Ben seni kaybettim, maddi ve manevi kayıplarım oldu, maddi kayıplar önemli değil, bir gün yerine gelir, ama manevi kayıplar hiçbir zaman telafi edilemez. Belki ilk bakışta benim kayıplarımın yanında senin kazancın olmuş gibi görülebilir, ama asıl kaybeden sen oldun, bunu yaşamının ilerleyen dönemlerinde görecek ve fark edeceksin.

Şunu iddia ediyorum ki, hayatın boyunca, bir daha böyle sevilmeyecek, saygı görmeyecek ve önemsenmeyeceksindir. İnsanlar keşke demese hiç. Kaybettikten sonra değerini fark etmese. Kendilerine verilenlere karşılık verebilse.

Davranışlarına anlam veremediğim için geçenlerde gittiğim Psikologun, konuşmamızın sonlarında söyledikleri aklıma geliyor, ve çok haklıymış o adam diyorum.

Senle ilişkimizin ilk dönemlerinde yaşadıklarımızı, o dönemde bir bayan arkadaşımla paylaşmıştım.Ve o arkadaş bana aynen şunu demişti: "Çok vericisin, karşındaki insanı tanımıyorsun, kimseye inanma ve güvenme, kullanılma ihtimalin yüksek" demişti. Hatta bunu sana da anlatmıştım. Bu son yaşananları bugün o arkadaşa anlattım, dediği yanıt şuydu:" Benim dediklerimin haklılığına inandın mı şimdi?" Ben o insana senin öyle biri olmadığını anlatmıştım o zaman," inşallah haklısındır" demişti.

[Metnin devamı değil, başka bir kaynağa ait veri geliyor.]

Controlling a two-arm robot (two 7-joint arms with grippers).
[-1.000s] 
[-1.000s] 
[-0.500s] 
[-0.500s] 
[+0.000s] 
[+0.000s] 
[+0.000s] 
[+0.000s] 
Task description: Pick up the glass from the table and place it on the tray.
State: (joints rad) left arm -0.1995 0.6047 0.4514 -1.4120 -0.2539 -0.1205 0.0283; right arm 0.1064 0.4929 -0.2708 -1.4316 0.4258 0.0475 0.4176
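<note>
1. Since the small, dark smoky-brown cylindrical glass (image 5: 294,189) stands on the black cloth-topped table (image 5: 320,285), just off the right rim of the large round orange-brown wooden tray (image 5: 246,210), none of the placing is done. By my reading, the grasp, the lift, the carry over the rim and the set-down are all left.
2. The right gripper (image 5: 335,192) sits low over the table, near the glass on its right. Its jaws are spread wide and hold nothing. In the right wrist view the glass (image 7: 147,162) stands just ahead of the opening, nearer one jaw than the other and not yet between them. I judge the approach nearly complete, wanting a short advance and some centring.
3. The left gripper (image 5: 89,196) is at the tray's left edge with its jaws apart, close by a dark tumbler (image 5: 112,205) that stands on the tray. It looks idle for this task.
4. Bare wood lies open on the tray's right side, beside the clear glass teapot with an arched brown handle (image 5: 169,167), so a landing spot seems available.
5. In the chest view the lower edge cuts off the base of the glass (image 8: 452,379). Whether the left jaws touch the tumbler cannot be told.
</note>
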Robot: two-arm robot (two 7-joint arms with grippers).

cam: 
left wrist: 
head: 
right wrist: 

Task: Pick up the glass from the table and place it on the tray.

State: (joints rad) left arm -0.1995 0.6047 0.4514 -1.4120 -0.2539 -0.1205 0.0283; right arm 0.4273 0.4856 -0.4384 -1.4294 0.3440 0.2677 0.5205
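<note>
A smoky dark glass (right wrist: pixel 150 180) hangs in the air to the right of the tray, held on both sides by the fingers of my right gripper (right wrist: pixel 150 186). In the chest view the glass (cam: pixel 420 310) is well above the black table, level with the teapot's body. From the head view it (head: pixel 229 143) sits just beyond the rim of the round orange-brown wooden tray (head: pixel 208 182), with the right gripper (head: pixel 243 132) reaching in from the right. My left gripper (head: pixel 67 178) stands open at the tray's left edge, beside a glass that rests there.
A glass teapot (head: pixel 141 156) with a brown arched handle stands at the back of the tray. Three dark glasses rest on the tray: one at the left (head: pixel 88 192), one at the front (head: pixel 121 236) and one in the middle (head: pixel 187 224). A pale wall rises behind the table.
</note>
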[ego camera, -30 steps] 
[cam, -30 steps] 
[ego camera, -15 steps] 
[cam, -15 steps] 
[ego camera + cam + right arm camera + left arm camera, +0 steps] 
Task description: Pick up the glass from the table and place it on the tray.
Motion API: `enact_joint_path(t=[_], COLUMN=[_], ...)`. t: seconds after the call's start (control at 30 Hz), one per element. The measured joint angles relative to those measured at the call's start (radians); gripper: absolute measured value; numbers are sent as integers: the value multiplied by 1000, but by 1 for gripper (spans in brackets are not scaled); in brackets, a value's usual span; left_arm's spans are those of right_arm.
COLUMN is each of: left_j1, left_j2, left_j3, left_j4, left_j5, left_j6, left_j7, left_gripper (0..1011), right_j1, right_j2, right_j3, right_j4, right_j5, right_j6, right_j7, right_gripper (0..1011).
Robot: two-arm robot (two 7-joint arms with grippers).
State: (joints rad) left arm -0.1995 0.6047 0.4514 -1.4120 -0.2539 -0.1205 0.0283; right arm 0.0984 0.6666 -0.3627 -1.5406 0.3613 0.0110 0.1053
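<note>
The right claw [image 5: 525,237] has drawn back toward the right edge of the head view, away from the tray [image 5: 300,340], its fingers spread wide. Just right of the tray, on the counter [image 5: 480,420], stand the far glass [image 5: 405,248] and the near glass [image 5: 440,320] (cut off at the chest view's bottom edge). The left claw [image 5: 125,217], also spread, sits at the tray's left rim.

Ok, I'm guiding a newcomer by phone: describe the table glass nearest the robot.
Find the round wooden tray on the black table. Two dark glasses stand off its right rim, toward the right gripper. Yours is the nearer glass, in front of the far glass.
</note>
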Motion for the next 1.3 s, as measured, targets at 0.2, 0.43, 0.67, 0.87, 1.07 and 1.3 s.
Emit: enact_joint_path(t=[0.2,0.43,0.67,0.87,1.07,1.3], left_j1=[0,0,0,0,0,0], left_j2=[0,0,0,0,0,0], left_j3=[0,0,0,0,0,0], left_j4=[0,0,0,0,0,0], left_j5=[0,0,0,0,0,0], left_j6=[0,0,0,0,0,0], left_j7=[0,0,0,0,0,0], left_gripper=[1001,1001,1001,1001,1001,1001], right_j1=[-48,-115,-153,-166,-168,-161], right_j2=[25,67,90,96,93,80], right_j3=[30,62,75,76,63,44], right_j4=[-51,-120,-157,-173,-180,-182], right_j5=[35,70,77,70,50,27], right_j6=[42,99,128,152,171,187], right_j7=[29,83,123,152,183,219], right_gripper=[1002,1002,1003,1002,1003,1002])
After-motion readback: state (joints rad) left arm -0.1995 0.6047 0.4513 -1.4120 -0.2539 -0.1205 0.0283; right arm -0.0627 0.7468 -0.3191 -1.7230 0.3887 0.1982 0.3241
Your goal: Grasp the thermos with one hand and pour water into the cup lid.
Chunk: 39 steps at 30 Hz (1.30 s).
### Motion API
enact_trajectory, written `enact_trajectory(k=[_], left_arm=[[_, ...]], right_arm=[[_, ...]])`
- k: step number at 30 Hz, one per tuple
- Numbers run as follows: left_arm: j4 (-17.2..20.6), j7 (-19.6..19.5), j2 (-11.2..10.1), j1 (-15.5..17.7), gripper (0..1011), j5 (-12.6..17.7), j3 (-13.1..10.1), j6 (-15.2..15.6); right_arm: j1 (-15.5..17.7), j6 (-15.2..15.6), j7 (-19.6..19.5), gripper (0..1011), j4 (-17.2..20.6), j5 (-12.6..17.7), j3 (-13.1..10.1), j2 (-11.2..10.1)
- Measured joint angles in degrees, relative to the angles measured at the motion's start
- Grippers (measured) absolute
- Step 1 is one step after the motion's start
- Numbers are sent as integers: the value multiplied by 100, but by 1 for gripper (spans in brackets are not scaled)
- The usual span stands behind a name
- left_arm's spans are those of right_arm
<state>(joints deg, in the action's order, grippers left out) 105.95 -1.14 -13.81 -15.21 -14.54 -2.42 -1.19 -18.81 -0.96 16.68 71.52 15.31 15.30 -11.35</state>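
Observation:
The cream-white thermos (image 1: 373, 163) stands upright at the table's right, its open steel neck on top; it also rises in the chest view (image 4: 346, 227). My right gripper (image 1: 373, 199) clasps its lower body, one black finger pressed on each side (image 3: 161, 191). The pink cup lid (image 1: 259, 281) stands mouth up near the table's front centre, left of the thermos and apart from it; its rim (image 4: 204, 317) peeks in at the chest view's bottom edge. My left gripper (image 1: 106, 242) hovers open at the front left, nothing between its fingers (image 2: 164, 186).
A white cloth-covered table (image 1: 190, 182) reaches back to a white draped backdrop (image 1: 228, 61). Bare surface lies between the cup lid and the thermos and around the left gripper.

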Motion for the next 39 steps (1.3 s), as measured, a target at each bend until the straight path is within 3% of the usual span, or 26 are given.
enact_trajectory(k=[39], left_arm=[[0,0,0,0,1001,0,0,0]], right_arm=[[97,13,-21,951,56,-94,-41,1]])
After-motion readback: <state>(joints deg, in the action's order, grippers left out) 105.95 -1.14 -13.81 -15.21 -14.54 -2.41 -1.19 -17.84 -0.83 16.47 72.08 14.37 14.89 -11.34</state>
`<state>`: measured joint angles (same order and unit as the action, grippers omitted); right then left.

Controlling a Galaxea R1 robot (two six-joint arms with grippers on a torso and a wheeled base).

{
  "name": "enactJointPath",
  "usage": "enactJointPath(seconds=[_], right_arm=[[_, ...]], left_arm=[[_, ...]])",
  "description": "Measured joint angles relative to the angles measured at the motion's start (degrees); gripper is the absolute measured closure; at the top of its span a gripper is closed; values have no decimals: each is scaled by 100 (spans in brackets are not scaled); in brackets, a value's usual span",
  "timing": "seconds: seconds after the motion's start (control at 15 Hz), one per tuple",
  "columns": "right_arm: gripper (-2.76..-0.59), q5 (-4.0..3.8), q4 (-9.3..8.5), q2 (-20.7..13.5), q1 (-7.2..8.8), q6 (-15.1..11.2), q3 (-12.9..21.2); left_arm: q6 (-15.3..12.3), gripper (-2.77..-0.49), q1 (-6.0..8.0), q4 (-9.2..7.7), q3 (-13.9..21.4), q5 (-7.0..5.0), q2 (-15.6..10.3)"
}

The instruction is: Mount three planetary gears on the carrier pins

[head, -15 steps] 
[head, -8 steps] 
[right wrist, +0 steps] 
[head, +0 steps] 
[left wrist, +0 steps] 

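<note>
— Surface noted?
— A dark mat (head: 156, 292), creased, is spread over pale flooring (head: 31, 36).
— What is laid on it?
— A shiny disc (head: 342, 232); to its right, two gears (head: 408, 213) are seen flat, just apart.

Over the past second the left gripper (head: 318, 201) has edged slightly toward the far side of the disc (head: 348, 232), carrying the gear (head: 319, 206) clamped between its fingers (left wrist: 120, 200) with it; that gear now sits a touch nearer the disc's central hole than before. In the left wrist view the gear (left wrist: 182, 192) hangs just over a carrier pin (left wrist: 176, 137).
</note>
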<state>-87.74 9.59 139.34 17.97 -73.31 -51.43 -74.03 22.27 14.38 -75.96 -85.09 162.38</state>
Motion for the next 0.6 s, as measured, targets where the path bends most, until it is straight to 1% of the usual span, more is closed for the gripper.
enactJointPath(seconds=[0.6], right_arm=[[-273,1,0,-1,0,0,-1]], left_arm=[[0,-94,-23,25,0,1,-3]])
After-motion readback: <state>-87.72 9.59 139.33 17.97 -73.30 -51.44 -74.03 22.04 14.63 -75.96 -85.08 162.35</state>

Ve ben şu an o bayan arkadaşa diyecek bir şey bulamıyorum.

15 gün önce intihar etmiş ve ölümün eşiğinden dönmüştüm, ne için? Tabi ki senin son zamanlarda yaptığın umursamaz davranışların ve seniz bir hayatın anlamsızlığı yüzünden. Belki şu an yaşamıyor olacaktım, ailem yanımda olmasaydı. Ve ben bu canı, çok kolay ama bu canı hak etmeyen biri için feda etmiş olacaktım. En acı tarafı da bu olurdu mutlaka. Şükür ki yaşıyorum. Artık sayende hayata ve insanlara daha farklı bakabiliyorum.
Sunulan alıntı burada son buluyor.